La cerámica también evoca en mí el atractivo de lo imprevisible, de lo sorprendente; de lo que escapa a mi control. Porque cuando me enfrento al barro; ya sea con una idea preconcebida o dejándome llevar por alguna musa más o menos bienintencionada; pretendo dominarlo; juego a hacer con él lo que yo quiero, para obtener cierto resultado práctico, o bello, u original. Pero la arcilla, que tiene un carácter muy caprichoso, suele imponer su propia ley; y al final el resultado difiere bastante de lo que yo, en mi calenturienta mente inquieta, había imaginado. Además, la pieza cambia mucho cuando la metes en el horno; y los esmaltes (esos pigmentos tan misteriosos, que experimentan una metamorfosis brutal con las altas temperaturas) sólo muestran su verdadero esplendor (o su fealdad) al salir de la cámara de calor. Vamos, que hasta el final del proceso no tienes ni puta idea de cómo quedará la pieza; ni siquiera hay certeza de que vaya a sobrevivir, porque en diversos momentos existe un alto riesgo de que ese plato tan imaginativo, al que has dedicado horas de mimo durante dos o tres semanas, se agriete por diversos puntos y acabe en el cubo de la basura. Suena frustrante, pero en realidad lo veo aleccionador. Porque así es la vida real: fugaz, insospechada, azarosa. Comprobarlo en un ámbito tan inofensivo como éste tiene, pienso yo, un alto componente terapéutico. Seguro que un psicoanalista argentino sacaba de este comentario años y años de terapia. Y yo me las avío con un poco de barro... qué baratito me sale.

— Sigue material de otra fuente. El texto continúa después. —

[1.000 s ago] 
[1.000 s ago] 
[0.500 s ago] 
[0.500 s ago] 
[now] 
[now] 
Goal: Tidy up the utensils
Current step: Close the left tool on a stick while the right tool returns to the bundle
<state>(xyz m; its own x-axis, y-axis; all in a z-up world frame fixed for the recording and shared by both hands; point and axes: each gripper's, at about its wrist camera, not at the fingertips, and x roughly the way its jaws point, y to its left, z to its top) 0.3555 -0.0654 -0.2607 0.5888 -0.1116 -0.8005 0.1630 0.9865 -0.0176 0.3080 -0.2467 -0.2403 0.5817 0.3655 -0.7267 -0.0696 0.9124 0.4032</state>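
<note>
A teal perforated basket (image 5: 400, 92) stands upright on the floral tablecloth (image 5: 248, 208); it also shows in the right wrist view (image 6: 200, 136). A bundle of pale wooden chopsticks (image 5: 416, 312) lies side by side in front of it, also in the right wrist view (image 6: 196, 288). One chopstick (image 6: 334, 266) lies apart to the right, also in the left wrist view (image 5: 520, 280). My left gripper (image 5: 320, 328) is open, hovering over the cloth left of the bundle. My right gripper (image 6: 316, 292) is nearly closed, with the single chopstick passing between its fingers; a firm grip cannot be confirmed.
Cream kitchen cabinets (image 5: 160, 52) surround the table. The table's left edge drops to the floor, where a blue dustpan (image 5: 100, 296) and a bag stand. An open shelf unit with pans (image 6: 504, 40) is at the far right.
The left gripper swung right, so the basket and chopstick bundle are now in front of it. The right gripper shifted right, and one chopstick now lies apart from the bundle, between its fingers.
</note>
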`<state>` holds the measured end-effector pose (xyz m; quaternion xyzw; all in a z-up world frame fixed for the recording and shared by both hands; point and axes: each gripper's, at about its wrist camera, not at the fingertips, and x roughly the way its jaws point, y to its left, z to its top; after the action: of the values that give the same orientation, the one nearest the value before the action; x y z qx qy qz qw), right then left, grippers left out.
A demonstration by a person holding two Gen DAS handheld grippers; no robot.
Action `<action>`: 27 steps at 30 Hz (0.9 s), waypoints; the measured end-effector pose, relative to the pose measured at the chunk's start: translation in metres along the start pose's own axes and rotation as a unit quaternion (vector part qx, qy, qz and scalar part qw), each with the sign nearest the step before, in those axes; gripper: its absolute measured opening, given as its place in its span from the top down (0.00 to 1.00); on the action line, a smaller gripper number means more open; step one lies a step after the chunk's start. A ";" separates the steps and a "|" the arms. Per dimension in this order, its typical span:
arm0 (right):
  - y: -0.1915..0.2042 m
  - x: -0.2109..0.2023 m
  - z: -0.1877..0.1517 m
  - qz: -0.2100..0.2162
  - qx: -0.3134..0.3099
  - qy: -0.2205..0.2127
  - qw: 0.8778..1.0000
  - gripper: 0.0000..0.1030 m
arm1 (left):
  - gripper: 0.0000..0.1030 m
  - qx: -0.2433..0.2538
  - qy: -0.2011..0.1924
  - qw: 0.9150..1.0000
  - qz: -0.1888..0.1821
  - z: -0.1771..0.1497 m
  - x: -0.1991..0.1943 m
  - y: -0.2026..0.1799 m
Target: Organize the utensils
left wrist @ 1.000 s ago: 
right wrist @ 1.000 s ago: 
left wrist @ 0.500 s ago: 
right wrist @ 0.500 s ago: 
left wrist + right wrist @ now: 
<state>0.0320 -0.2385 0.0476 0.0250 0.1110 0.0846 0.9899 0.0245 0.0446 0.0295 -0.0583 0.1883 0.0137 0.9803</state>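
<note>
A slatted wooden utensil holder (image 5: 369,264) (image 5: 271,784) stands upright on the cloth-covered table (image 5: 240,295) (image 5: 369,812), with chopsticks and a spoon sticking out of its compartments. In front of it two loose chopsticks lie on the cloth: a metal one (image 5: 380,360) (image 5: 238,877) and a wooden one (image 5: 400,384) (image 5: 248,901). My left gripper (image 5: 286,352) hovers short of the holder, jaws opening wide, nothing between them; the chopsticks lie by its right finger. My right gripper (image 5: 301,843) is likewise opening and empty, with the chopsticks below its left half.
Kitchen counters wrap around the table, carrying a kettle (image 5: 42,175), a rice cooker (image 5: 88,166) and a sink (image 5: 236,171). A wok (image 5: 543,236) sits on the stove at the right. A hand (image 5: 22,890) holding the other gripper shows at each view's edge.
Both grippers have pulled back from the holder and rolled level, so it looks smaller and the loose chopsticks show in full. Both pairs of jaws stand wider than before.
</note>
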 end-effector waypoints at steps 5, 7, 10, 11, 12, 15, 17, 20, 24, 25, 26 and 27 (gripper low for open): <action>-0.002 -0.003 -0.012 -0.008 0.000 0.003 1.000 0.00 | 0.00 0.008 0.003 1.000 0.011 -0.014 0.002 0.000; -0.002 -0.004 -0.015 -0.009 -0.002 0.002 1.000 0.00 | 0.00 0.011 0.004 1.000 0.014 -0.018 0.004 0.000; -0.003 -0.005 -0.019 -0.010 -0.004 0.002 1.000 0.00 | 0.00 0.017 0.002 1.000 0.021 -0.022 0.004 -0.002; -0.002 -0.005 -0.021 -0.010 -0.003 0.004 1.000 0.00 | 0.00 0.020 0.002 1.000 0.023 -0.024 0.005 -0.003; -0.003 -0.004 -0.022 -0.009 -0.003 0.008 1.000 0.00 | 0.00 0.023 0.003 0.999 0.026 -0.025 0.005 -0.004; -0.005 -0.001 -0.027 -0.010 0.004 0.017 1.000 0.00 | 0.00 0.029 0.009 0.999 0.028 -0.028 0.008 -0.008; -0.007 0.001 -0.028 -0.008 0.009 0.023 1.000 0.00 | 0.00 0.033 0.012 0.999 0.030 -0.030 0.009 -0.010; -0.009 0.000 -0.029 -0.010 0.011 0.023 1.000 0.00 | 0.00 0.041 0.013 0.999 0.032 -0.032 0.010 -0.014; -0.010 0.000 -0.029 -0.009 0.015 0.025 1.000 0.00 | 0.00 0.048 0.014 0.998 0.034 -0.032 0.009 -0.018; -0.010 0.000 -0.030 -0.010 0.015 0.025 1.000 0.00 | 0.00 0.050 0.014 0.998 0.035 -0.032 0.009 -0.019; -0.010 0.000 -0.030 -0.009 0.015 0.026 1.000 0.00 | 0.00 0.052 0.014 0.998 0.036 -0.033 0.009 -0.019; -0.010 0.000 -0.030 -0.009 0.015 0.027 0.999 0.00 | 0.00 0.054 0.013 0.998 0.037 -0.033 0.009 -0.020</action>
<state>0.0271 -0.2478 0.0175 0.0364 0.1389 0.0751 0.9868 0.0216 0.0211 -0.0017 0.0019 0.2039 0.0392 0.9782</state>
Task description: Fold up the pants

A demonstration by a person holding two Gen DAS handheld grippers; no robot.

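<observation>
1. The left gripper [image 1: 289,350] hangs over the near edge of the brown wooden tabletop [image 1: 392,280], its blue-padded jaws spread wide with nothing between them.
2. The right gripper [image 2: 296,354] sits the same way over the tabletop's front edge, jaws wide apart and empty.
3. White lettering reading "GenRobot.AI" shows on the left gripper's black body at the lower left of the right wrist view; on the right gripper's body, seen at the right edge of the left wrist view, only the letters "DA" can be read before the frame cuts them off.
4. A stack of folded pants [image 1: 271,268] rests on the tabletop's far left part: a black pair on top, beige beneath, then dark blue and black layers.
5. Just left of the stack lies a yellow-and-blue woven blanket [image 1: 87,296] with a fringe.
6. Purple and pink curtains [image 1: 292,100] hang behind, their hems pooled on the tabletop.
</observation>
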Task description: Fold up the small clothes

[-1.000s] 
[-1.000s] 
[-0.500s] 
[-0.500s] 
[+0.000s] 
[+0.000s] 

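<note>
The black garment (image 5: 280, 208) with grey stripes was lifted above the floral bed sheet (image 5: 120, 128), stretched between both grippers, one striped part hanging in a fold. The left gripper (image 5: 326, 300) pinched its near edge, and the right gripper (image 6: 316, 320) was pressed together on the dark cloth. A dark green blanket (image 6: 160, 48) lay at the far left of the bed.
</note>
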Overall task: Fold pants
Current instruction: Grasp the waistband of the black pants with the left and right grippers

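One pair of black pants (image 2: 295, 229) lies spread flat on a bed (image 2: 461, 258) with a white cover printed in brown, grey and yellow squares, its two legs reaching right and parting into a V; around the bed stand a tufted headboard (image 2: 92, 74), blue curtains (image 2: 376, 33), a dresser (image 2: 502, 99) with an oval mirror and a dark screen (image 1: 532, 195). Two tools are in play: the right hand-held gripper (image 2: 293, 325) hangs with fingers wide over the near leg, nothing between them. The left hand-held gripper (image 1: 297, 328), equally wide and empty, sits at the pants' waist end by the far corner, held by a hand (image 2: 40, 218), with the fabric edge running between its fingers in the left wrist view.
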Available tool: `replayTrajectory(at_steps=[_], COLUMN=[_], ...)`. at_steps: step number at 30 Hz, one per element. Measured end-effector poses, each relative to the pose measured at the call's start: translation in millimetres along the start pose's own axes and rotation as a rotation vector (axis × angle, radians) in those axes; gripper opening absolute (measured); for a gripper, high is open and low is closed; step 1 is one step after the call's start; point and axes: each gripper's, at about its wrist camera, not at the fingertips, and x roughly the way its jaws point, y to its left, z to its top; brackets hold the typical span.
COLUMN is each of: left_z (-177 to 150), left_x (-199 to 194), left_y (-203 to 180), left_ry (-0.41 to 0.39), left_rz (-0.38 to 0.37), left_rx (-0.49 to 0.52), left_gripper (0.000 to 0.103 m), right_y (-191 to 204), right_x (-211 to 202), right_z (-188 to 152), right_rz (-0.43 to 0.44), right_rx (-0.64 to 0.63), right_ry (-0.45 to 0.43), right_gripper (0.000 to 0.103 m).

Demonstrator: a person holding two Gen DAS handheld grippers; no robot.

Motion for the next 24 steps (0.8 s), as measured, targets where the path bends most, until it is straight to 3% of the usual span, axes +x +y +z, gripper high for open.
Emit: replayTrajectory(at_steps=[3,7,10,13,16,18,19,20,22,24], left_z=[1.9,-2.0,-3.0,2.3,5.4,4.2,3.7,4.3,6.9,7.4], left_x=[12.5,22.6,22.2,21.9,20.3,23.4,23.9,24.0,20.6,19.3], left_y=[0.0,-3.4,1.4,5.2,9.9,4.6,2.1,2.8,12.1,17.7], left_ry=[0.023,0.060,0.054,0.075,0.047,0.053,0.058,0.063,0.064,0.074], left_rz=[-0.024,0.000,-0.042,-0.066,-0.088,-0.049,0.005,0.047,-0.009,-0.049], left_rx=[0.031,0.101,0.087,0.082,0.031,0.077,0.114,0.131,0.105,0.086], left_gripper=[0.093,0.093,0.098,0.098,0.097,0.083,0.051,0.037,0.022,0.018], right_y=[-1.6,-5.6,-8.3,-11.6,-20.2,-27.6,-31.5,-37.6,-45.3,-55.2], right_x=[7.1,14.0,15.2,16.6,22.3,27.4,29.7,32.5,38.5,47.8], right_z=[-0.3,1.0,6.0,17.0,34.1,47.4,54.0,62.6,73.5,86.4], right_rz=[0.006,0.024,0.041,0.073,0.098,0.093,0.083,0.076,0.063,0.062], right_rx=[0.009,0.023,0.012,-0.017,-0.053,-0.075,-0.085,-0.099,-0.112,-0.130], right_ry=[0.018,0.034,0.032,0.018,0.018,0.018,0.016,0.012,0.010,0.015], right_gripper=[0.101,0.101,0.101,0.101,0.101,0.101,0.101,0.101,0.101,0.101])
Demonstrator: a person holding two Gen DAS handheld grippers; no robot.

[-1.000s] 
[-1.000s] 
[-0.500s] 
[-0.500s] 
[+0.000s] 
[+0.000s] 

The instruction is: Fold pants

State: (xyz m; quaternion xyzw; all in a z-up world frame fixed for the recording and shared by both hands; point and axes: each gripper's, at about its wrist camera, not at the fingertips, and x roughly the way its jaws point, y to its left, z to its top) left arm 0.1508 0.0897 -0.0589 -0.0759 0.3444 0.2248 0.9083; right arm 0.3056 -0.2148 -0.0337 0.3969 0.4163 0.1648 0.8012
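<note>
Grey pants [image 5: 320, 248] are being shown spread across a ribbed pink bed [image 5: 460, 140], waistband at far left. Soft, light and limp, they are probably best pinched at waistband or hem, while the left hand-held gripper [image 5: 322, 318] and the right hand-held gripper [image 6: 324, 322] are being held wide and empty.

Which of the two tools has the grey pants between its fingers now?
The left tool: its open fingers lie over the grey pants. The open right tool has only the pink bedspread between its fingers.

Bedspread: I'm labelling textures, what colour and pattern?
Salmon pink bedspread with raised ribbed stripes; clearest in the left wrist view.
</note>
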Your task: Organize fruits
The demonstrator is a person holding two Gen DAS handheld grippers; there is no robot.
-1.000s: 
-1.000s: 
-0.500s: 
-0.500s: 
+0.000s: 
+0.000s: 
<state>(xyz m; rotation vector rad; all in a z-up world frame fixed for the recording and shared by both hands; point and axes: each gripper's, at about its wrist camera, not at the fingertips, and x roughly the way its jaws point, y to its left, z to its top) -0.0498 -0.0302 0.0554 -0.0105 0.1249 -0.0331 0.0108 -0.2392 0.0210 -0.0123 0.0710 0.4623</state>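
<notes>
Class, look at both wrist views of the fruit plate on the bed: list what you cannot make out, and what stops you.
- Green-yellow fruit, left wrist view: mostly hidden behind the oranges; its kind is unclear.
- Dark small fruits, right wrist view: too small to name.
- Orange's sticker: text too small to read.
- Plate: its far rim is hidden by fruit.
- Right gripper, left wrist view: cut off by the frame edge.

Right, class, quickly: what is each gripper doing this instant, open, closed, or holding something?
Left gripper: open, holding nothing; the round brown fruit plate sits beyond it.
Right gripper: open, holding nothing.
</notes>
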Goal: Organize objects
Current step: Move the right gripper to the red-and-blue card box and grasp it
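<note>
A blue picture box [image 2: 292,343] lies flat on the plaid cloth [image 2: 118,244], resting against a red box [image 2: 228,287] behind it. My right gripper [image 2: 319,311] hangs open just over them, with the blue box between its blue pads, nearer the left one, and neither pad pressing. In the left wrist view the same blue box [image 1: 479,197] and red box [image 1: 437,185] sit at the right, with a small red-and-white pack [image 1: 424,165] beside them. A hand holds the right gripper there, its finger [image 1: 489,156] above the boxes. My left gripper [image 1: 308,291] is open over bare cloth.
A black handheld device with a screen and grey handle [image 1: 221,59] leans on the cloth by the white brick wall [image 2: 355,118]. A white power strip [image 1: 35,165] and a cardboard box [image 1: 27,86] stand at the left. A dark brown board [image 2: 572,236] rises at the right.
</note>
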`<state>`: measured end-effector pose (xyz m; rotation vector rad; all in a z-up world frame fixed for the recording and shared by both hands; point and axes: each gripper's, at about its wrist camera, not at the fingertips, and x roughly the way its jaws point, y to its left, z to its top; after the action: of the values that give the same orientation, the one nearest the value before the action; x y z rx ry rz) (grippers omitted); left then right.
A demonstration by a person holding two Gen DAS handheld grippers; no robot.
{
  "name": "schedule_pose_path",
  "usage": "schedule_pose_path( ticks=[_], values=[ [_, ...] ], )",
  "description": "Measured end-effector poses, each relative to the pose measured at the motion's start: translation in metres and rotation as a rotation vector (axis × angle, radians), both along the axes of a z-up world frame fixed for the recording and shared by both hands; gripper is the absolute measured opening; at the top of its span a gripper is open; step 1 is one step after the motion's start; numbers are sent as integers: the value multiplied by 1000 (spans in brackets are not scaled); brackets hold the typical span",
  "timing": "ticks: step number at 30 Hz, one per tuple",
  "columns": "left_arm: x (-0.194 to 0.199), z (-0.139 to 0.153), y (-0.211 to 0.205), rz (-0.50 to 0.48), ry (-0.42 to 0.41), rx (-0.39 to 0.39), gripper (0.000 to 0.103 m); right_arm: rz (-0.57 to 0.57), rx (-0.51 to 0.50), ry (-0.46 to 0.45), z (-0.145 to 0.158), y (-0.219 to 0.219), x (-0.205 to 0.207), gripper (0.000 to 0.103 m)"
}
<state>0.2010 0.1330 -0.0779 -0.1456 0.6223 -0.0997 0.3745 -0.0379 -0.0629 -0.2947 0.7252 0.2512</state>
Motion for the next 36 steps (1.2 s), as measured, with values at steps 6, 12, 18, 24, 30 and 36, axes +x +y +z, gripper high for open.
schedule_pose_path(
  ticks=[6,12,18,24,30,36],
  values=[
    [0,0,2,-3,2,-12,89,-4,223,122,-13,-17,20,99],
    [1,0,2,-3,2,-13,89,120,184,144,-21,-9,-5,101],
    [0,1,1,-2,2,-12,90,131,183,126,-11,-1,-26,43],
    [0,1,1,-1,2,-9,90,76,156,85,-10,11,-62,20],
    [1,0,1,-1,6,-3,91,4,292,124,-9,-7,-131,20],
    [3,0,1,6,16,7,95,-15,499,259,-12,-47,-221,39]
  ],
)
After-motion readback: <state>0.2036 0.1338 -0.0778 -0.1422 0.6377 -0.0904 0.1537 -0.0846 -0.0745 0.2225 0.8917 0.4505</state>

Podría dedicar muchas más líneas a describir por qué lo de la cerámica me entusiasma tanto, y para qué me sirve, más allá de para pasar el rato. Pero mejor lo dejo ya, que no quiero agotar (aún más) la paciencia de mis sufridos lectores. Sólo diré que, de una manera un poco arcana, trabajar el barro nos pone en comunicación con nuestra mismidad más íntima. Porque, al fin y al cabo, no somos nada más que polvo de estrellas. O nada menos, en realidad.